Nos trinta anos de carreira solo, George Harrison não mostrou a criatividade dos dez anós pós-Beatles de Lennon, nem a musicalidade e aplicação de McCartney (Ringo nem chegou a ser páreo…), mas deixou bons momentos de rock, apesar do trabalho esparso. Em seus 15 álbuns individuais, sempre soube se cercar dos melhores talentos, gravando muitas vezes com Eric Clapton, Ringo Starr e Bob Dylan. Com este, formou no final dos anos 80 uma banda extravagante sob o nome de The Traveling Wilburys, que incluía ainda o falecido veterano do rockabilly Roy Orbison, Tom Petty e Jeff Lynne. Além da religião, seus interesses se dispersaram na produção de discos e filmes e até nas corridas automobilísticas (acompanhou o Circo da Fórmula-1 e dedicou uma canção ao amigo Emerson Fittipaldi). Como produtor, George fundou a gravadora Dark Horse Records em 1974 e os HandMade Films em 1978, produzindo uma série de filmes do “coletivo” de humor Monty Python, entre eles “A Vida de Brian”, que deu uma bilheteria de quase 100 milhões de dólares. (Harrison vendeu a companhia por cinco milhões de libras em 1994 quando ela começou a dar prejuizo.)

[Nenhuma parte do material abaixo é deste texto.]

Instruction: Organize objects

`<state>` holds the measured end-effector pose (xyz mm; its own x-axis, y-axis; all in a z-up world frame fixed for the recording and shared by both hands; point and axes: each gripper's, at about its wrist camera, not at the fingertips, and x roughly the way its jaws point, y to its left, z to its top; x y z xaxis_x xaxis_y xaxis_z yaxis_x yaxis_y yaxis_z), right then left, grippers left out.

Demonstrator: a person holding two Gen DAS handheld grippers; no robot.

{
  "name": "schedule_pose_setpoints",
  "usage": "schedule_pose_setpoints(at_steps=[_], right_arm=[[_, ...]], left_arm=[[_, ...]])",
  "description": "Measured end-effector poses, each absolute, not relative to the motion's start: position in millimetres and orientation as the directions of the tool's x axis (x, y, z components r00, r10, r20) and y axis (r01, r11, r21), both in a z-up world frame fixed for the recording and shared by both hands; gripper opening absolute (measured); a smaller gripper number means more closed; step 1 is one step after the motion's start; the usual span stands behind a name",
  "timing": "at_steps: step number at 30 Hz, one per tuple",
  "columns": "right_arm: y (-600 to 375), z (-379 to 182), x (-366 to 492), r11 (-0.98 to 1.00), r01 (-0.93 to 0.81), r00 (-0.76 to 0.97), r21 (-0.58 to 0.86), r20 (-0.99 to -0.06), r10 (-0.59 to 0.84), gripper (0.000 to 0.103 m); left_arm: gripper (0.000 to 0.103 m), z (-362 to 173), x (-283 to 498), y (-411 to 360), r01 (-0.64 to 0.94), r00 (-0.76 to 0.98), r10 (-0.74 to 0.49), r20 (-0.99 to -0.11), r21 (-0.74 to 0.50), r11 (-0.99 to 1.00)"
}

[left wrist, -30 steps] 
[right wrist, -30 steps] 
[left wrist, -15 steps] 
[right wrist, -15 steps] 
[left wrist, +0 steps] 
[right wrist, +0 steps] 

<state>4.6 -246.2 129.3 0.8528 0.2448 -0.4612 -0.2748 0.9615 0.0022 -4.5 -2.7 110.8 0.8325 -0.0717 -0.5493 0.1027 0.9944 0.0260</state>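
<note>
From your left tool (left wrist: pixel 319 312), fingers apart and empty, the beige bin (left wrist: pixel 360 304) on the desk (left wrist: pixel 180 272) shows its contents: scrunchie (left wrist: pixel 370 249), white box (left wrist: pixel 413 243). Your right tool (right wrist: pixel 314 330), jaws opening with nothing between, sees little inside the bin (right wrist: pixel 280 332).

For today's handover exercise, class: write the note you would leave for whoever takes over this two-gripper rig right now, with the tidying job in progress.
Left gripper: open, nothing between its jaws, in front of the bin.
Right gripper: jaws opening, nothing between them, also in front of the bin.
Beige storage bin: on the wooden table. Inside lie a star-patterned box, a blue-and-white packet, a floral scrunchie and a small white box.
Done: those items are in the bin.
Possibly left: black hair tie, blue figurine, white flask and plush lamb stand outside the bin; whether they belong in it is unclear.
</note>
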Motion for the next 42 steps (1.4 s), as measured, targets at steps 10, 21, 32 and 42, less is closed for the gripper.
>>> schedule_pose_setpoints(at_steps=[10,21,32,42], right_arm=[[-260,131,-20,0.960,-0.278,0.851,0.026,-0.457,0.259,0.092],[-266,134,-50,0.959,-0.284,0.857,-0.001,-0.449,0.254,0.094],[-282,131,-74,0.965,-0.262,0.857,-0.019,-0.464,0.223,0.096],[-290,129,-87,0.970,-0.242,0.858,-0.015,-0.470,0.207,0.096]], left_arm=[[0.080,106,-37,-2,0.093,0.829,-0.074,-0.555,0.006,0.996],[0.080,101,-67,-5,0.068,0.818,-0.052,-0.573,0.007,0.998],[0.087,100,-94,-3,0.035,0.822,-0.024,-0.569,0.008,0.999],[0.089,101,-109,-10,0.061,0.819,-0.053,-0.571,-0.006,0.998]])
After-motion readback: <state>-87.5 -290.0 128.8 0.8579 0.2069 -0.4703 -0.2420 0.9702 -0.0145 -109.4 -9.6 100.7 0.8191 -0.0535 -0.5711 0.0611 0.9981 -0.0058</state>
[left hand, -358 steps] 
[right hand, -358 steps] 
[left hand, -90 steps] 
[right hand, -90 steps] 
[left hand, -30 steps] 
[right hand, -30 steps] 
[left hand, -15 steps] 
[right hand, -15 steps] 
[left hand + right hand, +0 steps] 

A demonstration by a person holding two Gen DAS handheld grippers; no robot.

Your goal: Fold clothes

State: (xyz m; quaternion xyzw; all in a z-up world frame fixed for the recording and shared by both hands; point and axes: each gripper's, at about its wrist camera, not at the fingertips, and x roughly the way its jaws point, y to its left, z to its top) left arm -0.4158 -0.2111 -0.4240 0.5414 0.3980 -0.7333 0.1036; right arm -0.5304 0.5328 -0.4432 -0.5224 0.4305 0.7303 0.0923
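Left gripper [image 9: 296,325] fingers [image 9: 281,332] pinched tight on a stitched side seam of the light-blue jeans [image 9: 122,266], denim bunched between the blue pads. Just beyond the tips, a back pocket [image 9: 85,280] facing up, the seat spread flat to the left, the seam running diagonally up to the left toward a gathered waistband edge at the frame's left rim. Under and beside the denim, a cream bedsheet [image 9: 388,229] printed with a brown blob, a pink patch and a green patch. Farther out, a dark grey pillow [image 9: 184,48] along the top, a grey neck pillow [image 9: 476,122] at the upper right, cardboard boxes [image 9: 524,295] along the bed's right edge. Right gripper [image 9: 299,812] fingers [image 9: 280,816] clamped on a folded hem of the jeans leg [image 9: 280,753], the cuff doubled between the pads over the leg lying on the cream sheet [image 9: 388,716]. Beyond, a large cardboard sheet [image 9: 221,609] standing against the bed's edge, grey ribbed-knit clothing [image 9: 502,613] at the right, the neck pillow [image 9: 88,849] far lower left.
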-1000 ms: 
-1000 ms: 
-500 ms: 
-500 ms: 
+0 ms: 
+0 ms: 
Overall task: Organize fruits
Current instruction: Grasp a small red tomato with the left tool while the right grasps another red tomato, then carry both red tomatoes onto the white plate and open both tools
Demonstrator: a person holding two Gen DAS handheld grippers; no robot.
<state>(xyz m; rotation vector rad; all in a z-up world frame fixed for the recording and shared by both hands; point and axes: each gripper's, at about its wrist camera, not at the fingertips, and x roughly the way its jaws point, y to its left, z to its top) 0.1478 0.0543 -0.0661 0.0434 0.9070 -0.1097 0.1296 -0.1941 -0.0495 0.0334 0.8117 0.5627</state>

Nos últimos tempos, Harrison mostrava um certo amargor com relação ao cenário do rock: “Sabe o que mais me irrita na música de hoje? Ela é toda baseada no ego. Vejam o U2: quanto mais você pula, usa um chapelão, mais as pessoas compram seus discos. Não tem nada a ver com talento. A vantagem das Spice Girls é que você pode vê-las com o som desligado. Quem vai lembrar o U2 ou as Spice Girls daqui a 30 anos?” Já os Beatles “possuíam um valor que vai durar para sempre.” E ainda: “Éramos só um grupo de lunáticos que tomavam drogas e tentavam ser honestos.”

Droga e loucura quase causaram a morte de Harrison em 1999, quando sua casa foi invadida por um maluco, ex-heroinômano, que lhe desferiu dez punhaladas (uma delas passou a uma polegada do coração). Um ano antes, George havia feito radioterapia contra um câncer da garganta. De 2000 para cá, sofreu outra cirurgia na garganta, enfrentou câncer na laringe e nos pulmões e submeteu-se a tratamento para um tumor no cérebro, num hospital suíço. Sinistrólogos de plantão lembram que as chacinas do bando de Charles Manson na Califórnia em 1969 foram inspiradas na canção dos Beatles “Helter Skelter” e falam de uma maldição da música “When I¹m Sixty Four”, sugerindo que nenhum dos quatro vai chegar aos 64 (Paul e Ringo devem estar se cobrindo de amuletos…) Há alguns meses, o produtor George Martin disse à imprensa que Harrison estava conformado com a morte iminente, o que irritou o ex-Beatle.

É complicado especular o que o mais introspectivo dos Beatles estaria sentindo na hora final. Mas uma canção do álbum triplo de 1970, “A Arte de Morrer”, pode dar uma pista, com base na filosofia hindu da reencarnação: “There’ll come a time/ When most of us return here/ Brought back by the desire to be/ A perfect entity/ Living through a million years of crying/ Until you’ve realized the art of dying/ Do you believe?”/ “Vai chegar um tempo/ Em que a maioria de nós volta aqui/ Trazida pelo desejo de ser/ Uma entidade perfeita/ Atravessando um milhão de anos de lágrimas/ Até que você compreenda a arte de morrer/ Acredita em mim?”.